• [About this exercise]:
Check every line of the entries that follow, and copy the ones containing "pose".

• [Source data]:
========================

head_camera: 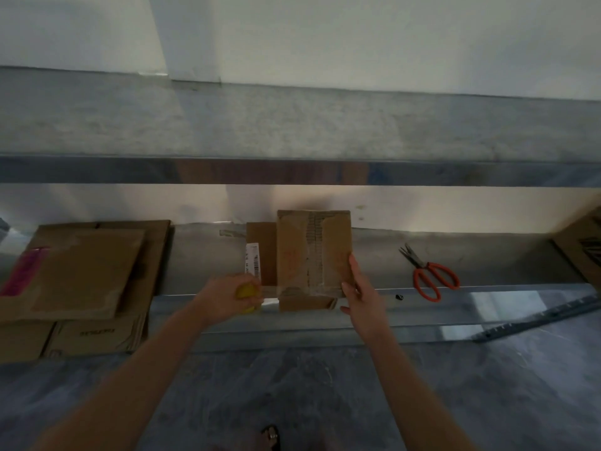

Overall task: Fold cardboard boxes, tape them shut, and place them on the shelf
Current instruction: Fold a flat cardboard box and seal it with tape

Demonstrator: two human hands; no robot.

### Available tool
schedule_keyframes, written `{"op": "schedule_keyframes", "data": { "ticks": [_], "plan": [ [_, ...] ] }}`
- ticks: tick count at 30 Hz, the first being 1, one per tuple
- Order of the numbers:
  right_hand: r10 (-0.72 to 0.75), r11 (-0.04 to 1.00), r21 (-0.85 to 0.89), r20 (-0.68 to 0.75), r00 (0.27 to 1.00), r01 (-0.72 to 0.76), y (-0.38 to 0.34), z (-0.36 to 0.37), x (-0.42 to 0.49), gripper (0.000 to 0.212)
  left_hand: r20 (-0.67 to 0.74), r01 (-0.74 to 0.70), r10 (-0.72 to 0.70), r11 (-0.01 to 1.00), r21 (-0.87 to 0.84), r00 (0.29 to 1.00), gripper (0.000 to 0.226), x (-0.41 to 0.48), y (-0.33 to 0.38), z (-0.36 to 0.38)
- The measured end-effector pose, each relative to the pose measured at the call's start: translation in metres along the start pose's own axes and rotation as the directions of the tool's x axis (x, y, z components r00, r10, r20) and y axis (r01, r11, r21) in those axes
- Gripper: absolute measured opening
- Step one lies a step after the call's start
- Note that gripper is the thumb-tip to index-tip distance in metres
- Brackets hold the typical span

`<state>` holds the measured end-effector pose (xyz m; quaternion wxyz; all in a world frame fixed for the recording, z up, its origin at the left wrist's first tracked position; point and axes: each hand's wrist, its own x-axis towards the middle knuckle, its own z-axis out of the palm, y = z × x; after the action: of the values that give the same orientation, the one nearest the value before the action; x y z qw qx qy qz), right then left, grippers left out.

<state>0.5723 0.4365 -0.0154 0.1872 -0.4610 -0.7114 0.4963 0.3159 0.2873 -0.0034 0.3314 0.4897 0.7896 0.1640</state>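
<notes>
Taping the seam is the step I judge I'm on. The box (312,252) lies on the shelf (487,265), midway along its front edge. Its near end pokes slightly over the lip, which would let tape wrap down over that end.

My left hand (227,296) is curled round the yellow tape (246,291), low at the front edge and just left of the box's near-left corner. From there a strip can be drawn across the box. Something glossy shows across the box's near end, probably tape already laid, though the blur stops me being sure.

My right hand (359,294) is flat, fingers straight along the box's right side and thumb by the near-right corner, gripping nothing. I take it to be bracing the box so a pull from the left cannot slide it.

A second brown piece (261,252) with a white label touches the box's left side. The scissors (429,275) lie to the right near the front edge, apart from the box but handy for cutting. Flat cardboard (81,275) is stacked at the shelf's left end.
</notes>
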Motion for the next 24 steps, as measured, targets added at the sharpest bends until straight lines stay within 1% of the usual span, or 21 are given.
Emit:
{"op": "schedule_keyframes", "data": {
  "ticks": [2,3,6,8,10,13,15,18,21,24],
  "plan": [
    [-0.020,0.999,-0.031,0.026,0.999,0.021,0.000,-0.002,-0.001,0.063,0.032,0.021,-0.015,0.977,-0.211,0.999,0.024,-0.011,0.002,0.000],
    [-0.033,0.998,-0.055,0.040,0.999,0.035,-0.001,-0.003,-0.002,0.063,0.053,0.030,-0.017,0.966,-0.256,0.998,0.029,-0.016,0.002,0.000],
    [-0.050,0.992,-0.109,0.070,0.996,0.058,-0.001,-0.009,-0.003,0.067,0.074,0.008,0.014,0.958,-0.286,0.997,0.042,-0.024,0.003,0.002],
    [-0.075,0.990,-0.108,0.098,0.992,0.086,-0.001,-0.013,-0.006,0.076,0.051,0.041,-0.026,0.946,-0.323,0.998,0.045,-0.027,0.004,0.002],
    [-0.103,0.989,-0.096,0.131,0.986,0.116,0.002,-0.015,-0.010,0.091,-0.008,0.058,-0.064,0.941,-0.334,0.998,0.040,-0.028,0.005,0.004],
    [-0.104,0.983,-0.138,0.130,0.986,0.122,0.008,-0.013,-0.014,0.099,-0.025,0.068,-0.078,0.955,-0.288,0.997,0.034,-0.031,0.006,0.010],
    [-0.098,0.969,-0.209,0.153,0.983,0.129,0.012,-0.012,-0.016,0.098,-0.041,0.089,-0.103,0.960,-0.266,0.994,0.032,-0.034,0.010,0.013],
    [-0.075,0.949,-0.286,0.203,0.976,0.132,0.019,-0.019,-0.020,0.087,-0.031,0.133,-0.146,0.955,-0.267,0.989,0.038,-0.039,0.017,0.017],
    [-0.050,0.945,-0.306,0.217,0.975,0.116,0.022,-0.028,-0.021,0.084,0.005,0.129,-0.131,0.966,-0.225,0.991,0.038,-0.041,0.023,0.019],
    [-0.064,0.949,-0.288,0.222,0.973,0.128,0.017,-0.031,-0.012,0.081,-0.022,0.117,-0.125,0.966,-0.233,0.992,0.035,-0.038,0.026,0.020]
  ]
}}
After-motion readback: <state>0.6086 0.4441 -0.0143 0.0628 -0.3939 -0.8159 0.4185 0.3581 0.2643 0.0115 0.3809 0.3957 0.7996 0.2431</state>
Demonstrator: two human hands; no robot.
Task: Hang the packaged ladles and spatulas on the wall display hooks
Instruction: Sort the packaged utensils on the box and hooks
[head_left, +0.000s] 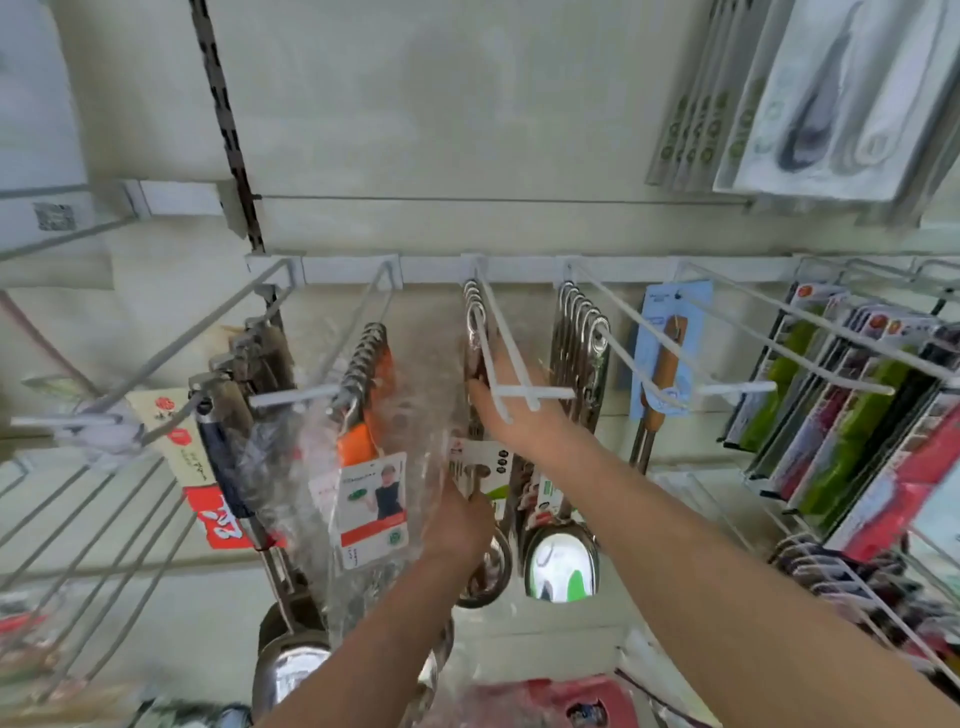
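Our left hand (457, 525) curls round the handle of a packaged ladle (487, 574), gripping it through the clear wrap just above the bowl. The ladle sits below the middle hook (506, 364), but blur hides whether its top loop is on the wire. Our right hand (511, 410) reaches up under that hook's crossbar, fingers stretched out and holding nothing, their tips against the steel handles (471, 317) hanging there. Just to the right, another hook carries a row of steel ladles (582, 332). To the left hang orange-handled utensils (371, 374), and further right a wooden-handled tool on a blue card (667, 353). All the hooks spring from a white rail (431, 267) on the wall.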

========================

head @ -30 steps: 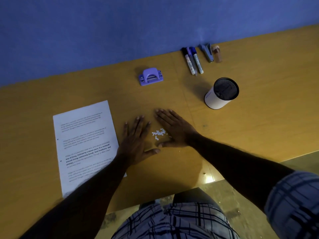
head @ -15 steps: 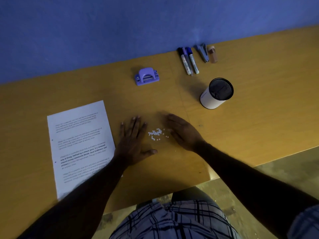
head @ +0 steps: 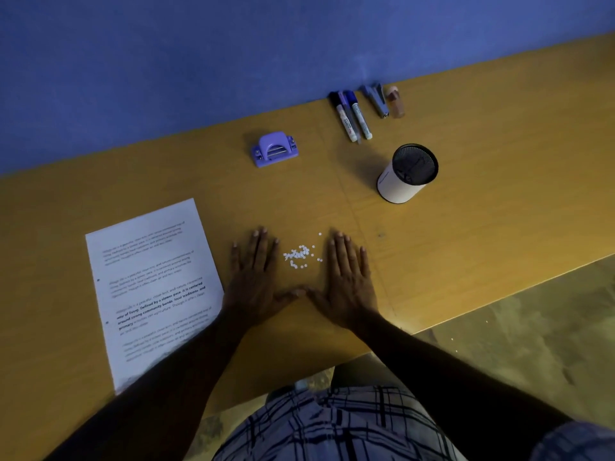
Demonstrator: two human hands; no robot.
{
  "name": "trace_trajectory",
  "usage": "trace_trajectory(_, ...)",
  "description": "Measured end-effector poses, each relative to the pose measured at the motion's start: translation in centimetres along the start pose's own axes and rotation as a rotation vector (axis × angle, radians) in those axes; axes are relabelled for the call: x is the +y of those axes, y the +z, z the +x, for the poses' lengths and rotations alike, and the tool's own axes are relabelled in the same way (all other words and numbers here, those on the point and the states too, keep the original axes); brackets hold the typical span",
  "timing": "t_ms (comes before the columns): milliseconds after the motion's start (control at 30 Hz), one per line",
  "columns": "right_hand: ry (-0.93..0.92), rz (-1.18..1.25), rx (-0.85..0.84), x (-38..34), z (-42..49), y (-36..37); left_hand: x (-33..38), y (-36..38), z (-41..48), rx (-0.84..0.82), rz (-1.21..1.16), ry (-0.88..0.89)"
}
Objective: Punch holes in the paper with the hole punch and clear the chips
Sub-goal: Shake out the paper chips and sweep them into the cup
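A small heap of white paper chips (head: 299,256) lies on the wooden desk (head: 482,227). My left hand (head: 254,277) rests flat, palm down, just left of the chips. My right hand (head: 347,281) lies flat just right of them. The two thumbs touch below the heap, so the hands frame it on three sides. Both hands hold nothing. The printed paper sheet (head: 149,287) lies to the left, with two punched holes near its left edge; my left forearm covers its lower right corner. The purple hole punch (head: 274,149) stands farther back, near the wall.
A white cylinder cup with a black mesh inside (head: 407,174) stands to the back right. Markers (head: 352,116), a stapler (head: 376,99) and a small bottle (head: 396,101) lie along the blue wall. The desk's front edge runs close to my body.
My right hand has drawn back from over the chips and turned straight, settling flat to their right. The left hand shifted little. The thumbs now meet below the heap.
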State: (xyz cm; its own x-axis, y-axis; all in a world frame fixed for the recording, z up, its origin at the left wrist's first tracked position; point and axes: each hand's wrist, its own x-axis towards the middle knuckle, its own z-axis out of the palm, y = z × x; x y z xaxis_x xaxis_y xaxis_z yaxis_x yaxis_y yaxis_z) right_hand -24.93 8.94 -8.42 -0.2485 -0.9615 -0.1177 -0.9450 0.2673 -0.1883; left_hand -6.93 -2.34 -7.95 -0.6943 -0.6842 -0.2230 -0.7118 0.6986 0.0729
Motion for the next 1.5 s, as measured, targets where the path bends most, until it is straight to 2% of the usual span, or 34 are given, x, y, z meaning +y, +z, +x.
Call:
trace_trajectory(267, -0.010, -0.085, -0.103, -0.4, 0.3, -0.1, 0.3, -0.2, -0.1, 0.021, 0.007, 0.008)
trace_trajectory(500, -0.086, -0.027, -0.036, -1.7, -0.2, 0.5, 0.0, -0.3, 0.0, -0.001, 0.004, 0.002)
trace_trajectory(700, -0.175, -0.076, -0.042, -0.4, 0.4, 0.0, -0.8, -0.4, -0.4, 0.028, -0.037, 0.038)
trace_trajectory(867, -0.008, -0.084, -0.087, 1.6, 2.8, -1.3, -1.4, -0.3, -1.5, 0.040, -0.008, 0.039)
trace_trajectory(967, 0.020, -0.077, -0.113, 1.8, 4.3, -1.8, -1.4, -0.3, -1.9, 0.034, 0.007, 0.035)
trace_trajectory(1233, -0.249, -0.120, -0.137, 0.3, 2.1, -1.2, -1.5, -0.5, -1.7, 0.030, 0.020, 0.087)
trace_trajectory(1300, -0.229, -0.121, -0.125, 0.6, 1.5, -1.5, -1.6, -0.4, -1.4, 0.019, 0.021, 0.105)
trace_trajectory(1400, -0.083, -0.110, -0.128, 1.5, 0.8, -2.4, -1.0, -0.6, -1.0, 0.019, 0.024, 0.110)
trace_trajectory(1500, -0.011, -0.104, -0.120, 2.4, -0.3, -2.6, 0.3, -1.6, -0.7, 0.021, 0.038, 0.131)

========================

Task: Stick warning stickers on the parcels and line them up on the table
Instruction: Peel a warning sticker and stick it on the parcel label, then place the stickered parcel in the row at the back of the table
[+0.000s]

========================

• [Written answer]:
- The measured end-effector pose, each relative to the pose measured at the call's start: translation in metres along the start pose's own axes and rotation as the directions of the tool's x axis (x, y, z components r00, r10, r20) and y axis (r01, r11, r21) in those axes
`<state>` holds the measured end-effector pose (xyz m; quaternion wxyz; all in a world frame fixed for the recording, z up, its origin at the left wrist's first tracked position; point and axes: each hand's wrist, its own x-axis towards the middle knuckle, its own z-axis out of the palm, y = z × x; after the action: of the values that give the same orientation, the one nearest the value before the action; x y z qw qx qy qz), right then left, grippers left out.
  "description": "Measured end-effector poses, each relative to the pose measured at the motion's start: translation in centimetres along the start pose's own axes and rotation as a rotation vector (axis × angle, radians) in those axes; axes are relabelled for the call: x is the +y of those axes, y the +z, z the +x, for the poses' lengths and rotations alike, and the tool's own axes are relabelled in the same way (all other words and numbers here, those on the point and the states too, keep the original axes); brackets hold the typical span",

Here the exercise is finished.